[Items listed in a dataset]
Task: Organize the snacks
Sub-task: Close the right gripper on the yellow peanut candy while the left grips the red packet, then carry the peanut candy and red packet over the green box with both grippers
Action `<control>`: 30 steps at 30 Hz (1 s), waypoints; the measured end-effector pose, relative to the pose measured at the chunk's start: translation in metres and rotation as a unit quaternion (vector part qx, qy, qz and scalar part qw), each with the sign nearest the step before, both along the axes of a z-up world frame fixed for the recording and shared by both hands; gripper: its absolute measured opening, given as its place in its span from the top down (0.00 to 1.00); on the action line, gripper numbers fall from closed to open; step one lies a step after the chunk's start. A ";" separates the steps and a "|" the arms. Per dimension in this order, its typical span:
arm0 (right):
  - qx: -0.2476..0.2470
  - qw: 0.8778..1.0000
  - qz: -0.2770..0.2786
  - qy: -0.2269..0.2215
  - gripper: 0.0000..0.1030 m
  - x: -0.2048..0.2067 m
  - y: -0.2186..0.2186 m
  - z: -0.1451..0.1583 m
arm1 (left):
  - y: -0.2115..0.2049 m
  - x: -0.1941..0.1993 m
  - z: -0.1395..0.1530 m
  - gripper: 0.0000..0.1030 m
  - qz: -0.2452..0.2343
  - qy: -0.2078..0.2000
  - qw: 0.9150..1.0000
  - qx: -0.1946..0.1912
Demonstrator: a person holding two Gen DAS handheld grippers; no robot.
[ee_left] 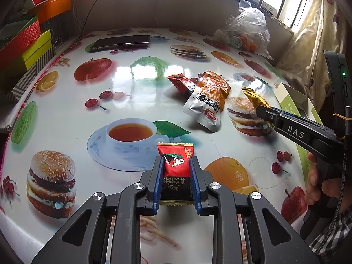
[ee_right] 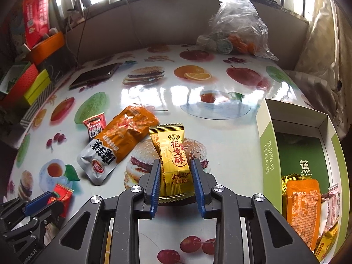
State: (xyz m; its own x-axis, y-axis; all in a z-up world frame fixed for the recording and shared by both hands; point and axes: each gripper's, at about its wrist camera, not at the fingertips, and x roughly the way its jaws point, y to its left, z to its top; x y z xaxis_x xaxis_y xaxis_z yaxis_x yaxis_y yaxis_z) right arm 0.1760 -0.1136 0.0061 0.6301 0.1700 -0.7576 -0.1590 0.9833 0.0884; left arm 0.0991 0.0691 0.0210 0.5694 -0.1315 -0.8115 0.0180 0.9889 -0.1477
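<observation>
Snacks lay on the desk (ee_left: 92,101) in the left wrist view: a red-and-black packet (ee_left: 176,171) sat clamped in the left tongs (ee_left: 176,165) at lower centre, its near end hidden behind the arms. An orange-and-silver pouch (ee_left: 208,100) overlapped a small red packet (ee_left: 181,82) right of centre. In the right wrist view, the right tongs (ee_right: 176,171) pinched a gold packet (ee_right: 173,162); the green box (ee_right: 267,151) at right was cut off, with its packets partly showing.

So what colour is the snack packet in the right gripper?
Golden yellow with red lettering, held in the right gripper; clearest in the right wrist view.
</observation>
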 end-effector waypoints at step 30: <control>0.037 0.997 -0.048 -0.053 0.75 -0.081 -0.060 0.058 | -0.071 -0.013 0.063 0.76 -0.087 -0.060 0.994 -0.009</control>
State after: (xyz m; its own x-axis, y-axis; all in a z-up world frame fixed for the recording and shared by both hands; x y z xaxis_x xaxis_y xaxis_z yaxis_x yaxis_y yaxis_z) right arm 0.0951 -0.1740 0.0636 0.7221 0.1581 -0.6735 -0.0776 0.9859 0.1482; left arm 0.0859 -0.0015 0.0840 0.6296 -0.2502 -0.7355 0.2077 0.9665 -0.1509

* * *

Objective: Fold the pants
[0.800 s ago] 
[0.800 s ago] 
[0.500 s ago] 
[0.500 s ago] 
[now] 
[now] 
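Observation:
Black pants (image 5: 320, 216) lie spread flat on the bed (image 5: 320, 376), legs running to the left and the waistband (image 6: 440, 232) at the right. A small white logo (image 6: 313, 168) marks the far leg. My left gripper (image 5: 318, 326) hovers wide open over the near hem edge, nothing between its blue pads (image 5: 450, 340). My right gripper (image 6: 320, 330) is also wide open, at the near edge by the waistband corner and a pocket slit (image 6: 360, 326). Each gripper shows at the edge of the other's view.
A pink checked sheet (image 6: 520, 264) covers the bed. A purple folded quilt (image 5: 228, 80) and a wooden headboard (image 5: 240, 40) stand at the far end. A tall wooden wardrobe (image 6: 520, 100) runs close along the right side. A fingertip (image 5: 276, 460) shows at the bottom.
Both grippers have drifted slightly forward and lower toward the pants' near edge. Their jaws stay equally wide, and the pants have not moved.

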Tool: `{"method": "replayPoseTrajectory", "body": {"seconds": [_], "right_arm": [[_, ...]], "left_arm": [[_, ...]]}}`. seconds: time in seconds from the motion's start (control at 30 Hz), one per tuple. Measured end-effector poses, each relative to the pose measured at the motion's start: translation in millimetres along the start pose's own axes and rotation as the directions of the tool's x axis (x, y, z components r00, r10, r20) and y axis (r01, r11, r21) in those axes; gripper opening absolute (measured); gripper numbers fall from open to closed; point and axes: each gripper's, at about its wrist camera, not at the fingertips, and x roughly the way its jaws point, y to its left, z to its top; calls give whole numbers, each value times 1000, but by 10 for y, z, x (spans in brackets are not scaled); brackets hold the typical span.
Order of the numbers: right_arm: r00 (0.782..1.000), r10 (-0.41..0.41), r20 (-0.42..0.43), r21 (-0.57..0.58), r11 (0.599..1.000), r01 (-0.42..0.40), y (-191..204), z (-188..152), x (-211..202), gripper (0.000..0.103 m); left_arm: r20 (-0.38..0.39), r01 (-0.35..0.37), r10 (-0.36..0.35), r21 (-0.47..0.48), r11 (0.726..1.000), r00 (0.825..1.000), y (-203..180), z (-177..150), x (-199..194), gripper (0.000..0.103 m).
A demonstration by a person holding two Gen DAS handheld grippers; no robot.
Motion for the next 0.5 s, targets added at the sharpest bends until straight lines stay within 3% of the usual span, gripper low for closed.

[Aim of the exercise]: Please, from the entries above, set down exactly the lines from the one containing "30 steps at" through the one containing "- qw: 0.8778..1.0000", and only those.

[Task answer]:
Action `<control>`: 30 steps at 30 Hz (1 s), waypoints; the measured end-effector pose, relative to the pose measured at the chunk's start: translation in metres and rotation as a unit quaternion (vector part qx, qy, qz and scalar part qw), each with the sign nearest the step before, both along the axes of a z-up world frame fixed for the recording and shared by both hands; gripper: its absolute measured opening, given as its place in its span from the top down (0.00 to 1.00); on the action line, gripper numbers fall from closed to open; step one lies a step after the chunk's start. A ";" separates the steps and a "|" the arms. Per dimension in this order, its typical span:
arm0 (right):
  - qx: -0.2476..0.2470
  - qw: 0.8778..1.0000

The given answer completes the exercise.